Deep in the recesses of my files rests a photo of ‘60s vintage showing a gentleman inside a lab that has a dismaying similarity to Frankenstein’s workshop. The man looks like a scientist surrounded by huge rolls of paper (remember the perforated paper we used to feed through printers?); there’s a TV set with a tube the size of the Llano Estacado (no flat screens in those days), and an array of blinking lights in a control panel that rivals the Starship Enterprise.

The gist of the photo is the layout of what computers soon would look like. Even by ‘60s dollars, the layout must have cost millions.

Let’s do some math: The computer Highlands provided my journalism lab around 1990 featured a heavy, oversized green monitor, a central processing unit, and a standard keyboard. For the $2,400 my department paid for it, for a few days it was “high tech,” even though it lacked the ability to save files, unless we fed it a 5-1/4 floppy disc.

So proud of my acquisition, I dragged my oldest son, Stanley Adam, a Highlands student at the time, to my office to show off my new toy.

My first-born’s comment, uttered without haughtiness: “Dad, that computer’s already toast. Wanna see what they have in the regular computer lab?” Well, nothing he could have shown me would have registered, as, at the time, my only use for computers was word processing.

True, my take on technology in those days was simply the ability to type a letter or a lesson plan, crank it out on a dot matrix printer, and wow! all my students to death.

My neighbor and colleague, Ron Maestas, of the HU business department, gave me a pep talk that’s lasted all these 25 years. He likened me to the person who buys a microwave oven for only one thing: heating water for coffee. “Your computer can do so much more,” Ron assured me.

Well, a lot has changed since then. I shudder to realize that the ubiquitous cell phone every person on the planet carries today probably has many times more technology, capability and capacity than my new arrival, back in the ‘80s, when I taught journalism.

• • •

On my Facebook page, I have posted a photo of about 20 middle-eastern youths I espied hanging out next to an ice cream shop in Oslo, Norway, where we traveled when visiting our son, who (naturally) works with computers in Denmark. Bonnie and I entered the shop and tried to get online with the small iPad I took along. A young man, sensing our frustration, punched in the necessary password, and we were set — to send emails to our Ameri can friends and family.

The young man spoke perfect English, as he explained not only technology, but the great city of Oslo as well. We heard not one utterance of “like,” “ya know,” “whatever” or “stuff like that.” We asked why a host of young middle-eastern men (some in street clothes, others in native garb) had gathered outside the shop, almost directly below our window.

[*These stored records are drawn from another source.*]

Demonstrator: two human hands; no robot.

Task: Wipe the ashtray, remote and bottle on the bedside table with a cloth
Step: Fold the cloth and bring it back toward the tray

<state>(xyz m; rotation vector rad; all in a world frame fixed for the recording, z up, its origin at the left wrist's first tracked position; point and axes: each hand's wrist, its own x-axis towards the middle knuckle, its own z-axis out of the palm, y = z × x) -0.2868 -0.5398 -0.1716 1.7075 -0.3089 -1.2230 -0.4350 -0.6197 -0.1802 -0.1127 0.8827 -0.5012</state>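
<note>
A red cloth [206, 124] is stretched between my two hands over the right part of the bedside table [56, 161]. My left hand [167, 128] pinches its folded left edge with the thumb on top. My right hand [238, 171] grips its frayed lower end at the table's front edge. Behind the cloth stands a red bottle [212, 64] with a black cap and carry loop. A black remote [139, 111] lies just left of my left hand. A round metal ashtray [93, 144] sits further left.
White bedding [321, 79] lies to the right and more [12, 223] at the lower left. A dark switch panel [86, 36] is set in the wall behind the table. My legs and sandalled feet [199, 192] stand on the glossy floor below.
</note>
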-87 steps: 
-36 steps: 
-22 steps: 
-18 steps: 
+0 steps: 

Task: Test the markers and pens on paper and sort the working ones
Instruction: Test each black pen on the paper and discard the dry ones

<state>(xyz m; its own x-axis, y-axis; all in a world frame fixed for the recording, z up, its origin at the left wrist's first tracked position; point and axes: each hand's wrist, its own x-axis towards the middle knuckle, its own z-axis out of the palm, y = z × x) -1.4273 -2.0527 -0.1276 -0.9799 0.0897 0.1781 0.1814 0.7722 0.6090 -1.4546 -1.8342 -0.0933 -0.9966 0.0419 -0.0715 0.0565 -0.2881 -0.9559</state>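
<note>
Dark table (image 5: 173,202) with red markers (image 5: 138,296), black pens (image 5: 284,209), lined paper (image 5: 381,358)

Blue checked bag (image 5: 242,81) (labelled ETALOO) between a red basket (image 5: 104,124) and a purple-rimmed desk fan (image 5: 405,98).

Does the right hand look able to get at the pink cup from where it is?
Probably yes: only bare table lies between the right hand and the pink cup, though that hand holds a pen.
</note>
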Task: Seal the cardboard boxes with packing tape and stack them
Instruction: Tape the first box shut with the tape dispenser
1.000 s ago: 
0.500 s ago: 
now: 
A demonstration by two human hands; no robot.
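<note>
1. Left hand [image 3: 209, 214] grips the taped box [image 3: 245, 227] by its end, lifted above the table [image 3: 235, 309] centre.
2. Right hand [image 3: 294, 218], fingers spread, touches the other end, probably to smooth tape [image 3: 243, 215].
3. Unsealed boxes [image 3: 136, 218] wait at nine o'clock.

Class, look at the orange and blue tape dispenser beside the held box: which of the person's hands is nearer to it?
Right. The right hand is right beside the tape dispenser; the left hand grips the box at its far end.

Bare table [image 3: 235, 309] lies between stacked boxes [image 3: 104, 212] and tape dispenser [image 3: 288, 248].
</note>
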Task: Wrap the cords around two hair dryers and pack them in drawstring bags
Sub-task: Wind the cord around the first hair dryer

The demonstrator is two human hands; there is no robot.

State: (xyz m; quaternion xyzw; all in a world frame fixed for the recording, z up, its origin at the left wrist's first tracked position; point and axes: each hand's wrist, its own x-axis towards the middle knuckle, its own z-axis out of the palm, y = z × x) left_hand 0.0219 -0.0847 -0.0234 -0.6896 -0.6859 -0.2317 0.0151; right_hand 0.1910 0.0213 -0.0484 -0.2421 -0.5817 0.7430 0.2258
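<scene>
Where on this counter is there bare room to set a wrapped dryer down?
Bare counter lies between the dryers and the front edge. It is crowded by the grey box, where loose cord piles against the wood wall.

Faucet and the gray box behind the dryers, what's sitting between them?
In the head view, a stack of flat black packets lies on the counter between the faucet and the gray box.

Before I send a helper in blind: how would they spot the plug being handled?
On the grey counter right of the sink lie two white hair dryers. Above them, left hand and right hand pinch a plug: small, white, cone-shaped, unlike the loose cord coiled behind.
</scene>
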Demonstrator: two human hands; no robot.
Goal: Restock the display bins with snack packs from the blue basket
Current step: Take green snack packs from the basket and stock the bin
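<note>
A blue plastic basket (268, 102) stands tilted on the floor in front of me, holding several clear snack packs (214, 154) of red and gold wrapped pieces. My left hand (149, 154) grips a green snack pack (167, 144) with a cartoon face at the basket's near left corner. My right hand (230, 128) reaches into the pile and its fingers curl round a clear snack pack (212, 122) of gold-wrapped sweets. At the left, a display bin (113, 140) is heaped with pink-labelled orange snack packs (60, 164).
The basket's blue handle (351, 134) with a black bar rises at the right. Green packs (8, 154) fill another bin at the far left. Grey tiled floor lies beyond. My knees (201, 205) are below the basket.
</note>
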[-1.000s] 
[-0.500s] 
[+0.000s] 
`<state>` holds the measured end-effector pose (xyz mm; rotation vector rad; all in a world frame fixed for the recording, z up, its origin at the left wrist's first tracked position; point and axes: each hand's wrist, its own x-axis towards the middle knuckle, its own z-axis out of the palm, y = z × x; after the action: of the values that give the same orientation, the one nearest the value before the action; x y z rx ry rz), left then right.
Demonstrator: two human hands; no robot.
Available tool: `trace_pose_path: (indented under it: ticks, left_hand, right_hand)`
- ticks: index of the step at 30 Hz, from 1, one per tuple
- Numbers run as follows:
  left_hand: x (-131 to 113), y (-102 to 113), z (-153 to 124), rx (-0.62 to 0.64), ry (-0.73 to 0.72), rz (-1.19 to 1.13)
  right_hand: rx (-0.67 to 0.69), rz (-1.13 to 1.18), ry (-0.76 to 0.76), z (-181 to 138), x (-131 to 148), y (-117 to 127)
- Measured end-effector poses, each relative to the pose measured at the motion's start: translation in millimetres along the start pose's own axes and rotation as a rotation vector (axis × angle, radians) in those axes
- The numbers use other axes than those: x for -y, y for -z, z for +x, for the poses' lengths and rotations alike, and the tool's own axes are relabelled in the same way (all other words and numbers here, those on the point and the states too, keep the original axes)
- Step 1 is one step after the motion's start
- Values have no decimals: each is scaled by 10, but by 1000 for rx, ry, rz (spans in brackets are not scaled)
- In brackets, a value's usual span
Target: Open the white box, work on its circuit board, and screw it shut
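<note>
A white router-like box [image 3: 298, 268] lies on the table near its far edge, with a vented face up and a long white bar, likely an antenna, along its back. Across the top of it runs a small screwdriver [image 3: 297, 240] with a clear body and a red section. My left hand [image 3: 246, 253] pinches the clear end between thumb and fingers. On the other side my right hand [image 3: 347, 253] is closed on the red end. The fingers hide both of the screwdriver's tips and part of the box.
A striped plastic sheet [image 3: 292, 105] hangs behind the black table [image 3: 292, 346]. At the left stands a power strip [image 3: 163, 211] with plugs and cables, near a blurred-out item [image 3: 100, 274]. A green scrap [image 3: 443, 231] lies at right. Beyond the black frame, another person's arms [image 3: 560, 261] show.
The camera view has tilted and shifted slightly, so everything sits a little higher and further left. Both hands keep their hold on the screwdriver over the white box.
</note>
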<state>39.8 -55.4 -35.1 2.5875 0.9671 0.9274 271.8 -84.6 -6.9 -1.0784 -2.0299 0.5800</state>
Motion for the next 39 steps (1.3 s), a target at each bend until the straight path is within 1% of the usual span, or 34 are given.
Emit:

“The ice cream shop is ‘wired’; it gives those who are close free Internet service,” he said. Now that impressed me: not that anything was free, but that many people spent large parts of the day sending messages to one another. Otherwise, they might have been watching a movie, catching up on the news, or listening to music. But judging by the digital dexterity they exhibited, I surmised they were doing what everybody does: texting.

Last week, KRQE-TV showed a clip of a UNM campus scene. Almost every student not only carried a cell phone but was actively chatting or texting.

But those actions present even more questions: Whom are they texting/chatting with? Is every break between classes an occasion to re-establish contact with — whomever?

Do the callers/texters have urgent messages, which only their moms and/or sweethearts need to be privy to? “Mom, I’m going to the restroom now. ROFLMFAO.” We’ve become such a wild, weird and wired world that we must feel a void if not in constant touch with others.

• • •

Andrew Weil, a health-and-fitness guru who appears on PBS, recently delivered a workshop on how people can recharge. The first thing he prescribed was doing without a cell phone or computer for a number of days. Would anybody on the planet survive such a regimen? All of you have seen, say, a family of four, seated in a restaurant booth, all doing their own thing.

I used to believe their “thing” was communicating. But no-oo, Missy is texting “laughing out loud” or “lots of love” to Brad; Junior is playing Angry Birds; Mom is texting her bridge partner, and Dad is looking at pictures of Katherine Zeta Jones. The simple inference would be that the family of four is angry, not speaking to one another, but letting their fingers do the talking, as they await their huevos rancheros.

Before a trip to Albuquerque, several years ago, a friend insisted we take her cell phone, about as big as a horse’s leg and inside a box the size of a small coffin. And to show that we’d really “arrived,” Bonnie made sure to place several calls and to remind all that “I’m on a cell phone.”

Our granddaughter, Celina, whom we took to Missouri two years ago, asked to speak to her mother back in New Mexico. Her aunt Kay dialed the number from her home phone and handed it to Celina, who didn’t really know what the object was.

Remember those corded, heavy, black plastic phones that we see in old movies? Well, Kay’s phone was older than that, with a rotary dial, a crank that used to work, and a wooden frame that supported the 40 pounds of bulky equipment.

Celina had a difficult time communicating with her mother — until Aunt Kay adjusted the behemoth of a phone, which Celina had unwittingly been holding upside-down.